Task description => Taking the lines below one at a time, count those with the string "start" and give the result alone.

##########

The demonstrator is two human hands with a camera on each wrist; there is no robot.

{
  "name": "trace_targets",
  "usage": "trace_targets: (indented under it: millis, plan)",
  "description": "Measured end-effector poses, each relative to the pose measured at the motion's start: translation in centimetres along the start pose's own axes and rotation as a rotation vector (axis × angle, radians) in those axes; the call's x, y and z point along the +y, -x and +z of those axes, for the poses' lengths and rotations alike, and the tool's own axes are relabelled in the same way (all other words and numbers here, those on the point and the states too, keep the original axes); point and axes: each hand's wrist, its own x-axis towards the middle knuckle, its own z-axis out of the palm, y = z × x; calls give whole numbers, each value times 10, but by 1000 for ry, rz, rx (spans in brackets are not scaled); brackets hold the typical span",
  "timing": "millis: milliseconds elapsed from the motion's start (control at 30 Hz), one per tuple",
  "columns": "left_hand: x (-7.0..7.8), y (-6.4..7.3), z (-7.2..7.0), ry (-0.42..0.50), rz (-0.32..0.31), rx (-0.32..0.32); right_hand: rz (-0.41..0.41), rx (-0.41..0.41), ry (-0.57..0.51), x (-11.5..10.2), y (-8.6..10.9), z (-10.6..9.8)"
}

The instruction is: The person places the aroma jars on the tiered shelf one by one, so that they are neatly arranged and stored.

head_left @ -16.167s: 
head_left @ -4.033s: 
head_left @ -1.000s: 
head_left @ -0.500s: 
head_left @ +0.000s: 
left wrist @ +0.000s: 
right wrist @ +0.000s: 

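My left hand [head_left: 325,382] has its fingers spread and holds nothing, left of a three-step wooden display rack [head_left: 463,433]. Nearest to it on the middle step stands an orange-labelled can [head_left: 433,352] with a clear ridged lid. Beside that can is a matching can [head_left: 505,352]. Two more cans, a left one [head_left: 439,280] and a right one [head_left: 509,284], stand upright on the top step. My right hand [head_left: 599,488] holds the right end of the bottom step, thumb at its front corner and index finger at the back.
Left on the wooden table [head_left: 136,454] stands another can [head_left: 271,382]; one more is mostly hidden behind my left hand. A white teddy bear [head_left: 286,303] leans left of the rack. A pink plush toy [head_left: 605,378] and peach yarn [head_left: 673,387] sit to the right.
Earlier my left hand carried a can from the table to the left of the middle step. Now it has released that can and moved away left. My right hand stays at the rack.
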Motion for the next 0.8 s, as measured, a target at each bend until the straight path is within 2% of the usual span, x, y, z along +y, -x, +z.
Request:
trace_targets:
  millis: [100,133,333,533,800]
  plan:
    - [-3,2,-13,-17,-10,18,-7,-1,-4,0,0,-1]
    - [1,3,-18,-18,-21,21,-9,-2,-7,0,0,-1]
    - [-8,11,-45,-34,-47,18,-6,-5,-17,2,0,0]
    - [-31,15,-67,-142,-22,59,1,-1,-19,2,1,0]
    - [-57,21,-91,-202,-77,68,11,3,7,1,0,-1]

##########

Task answer => 2